> [Assigned task]
Beneath this task is a listing. Count its lines that contain "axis" and answer with the number only.

> [Stored data]
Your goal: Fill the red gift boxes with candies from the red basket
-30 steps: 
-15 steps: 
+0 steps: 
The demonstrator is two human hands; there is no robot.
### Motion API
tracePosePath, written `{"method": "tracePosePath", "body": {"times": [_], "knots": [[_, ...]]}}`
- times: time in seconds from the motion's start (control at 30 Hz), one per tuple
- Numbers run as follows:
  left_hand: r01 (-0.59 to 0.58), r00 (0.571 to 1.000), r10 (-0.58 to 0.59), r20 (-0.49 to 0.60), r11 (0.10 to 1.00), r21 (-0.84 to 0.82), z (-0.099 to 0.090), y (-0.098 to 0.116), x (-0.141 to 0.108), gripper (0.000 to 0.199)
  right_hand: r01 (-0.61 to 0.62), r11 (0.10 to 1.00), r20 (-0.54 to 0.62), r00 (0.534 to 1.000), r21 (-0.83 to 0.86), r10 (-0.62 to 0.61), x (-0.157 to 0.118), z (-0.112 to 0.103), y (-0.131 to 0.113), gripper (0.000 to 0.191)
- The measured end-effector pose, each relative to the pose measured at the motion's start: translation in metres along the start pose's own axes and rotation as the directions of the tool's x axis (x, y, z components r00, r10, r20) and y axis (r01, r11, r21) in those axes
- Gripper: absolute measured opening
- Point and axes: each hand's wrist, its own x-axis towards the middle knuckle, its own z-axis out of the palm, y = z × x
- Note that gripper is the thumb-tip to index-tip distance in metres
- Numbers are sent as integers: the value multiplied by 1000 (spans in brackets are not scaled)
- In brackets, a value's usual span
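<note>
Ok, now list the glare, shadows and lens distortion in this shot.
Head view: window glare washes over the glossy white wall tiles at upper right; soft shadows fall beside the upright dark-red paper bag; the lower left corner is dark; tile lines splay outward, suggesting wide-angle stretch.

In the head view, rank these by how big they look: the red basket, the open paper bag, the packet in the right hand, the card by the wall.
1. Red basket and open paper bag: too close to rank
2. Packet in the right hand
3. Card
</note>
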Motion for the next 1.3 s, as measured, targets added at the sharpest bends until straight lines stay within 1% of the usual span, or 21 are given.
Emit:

> [Answer for the task]
2